■ **INSTRUCTIONS TO FOLLOW**:
Search the data for the string "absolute" and extract every line where it appears.

■ **GIVEN MATERIAL**:
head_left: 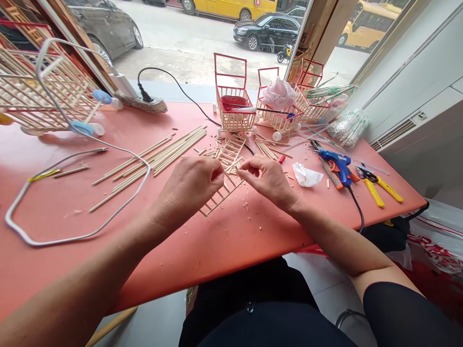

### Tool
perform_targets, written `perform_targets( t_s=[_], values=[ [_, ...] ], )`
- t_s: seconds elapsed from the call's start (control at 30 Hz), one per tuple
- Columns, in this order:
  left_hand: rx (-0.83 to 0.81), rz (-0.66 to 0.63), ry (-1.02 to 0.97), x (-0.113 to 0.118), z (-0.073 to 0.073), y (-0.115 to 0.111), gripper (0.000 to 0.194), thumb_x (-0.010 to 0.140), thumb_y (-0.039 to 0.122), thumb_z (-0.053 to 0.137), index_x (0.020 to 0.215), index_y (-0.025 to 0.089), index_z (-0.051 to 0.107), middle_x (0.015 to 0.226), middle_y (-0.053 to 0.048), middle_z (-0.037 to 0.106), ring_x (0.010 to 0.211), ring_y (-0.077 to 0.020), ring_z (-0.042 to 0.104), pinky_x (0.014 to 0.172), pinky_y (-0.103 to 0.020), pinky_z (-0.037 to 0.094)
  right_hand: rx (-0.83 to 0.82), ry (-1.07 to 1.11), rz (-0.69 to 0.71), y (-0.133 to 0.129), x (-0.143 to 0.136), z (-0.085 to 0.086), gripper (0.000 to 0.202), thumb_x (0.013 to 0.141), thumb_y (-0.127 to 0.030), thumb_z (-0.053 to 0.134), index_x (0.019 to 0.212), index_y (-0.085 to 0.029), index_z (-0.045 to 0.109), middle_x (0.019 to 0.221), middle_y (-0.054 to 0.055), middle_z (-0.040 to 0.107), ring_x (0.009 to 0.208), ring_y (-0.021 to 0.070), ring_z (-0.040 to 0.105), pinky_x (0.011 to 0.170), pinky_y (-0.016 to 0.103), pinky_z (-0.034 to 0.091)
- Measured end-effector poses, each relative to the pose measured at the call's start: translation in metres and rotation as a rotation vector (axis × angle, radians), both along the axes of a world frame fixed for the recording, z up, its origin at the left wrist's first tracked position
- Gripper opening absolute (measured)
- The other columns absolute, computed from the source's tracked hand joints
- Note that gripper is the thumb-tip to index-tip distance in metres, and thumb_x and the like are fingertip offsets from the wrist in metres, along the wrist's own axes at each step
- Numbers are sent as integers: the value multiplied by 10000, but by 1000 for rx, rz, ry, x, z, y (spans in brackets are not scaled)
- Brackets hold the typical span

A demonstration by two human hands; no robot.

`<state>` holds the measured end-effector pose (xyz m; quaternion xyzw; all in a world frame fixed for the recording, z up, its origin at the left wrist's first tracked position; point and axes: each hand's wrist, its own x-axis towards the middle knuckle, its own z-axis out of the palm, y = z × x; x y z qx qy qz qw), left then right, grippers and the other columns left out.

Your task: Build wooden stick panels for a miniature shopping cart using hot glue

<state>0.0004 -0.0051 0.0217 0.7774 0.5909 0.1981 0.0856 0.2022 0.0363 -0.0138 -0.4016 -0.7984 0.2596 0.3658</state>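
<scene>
Over the middle of the table, my left hand (195,180) is closed, its thumb and fingers pinched at the end of a thin wooden stick (233,164). Close by on the right, my right hand (267,179) is also closed, fingertips pinched together; what lies in them is too small to make out. Under the hands lies a ladder-like lattice of wooden sticks (218,197), partly covered by my left hand. Another stick lattice (231,148) rests just behind it, among short cut pieces.
Long wooden sticks (155,156) lie to the left, near a bent white cable (142,185). Small stick carts (237,115) stand at the back. To the right are crumpled tissue (307,175), a blue glue gun (334,161) and yellow-handled pliers (374,193). A power strip (150,104) sits by the window.
</scene>
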Motion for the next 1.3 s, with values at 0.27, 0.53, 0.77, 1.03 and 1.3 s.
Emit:
perform_targets(
  t_s=[0.27,0.53,0.77,1.03,1.3],
  values=[
    [-15,18,10,0,-1,0,193,821,229,514,671,195,631,662,-51,657,611,-178,550,637,-302,359,29,-55,14,-1,0,0,149,937,-239,730,808,-165,741,789,10,652,712,131,522,715,289,422],
    [-11,-13,29,1,-5,2,196,811,192,520,641,208,617,647,-48,660,613,-196,568,633,-310,379,75,-122,6,2,-2,-12,150,939,-253,726,811,-177,731,754,-2,619,691,135,506,714,288,399],
    [-27,-31,25,2,-6,3,196,815,192,504,637,211,585,654,-51,646,633,-204,559,636,-315,372,58,-183,2,3,-4,-18,140,944,-235,699,820,-172,714,773,4,630,716,139,529,727,282,388],
    [-20,-41,59,1,-10,4,197,833,191,496,643,219,539,651,-44,618,624,-196,518,641,-319,351,66,-197,6,4,-6,-19,138,931,-204,688,798,-171,697,757,-2,614,712,139,519,721,278,381],
    [-18,-31,106,2,-6,3,231,847,182,497,622,221,534,662,-47,633,627,-197,528,642,-324,340,94,-158,-21,4,-8,-21,115,934,-200,700,824,-174,720,778,1,617,705,133,526,715,269,394]
  ],
)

■ **REPLY**:
- Gripper opening absolute (measured)
- The other columns absolute, computed from the source's tracked hand joints

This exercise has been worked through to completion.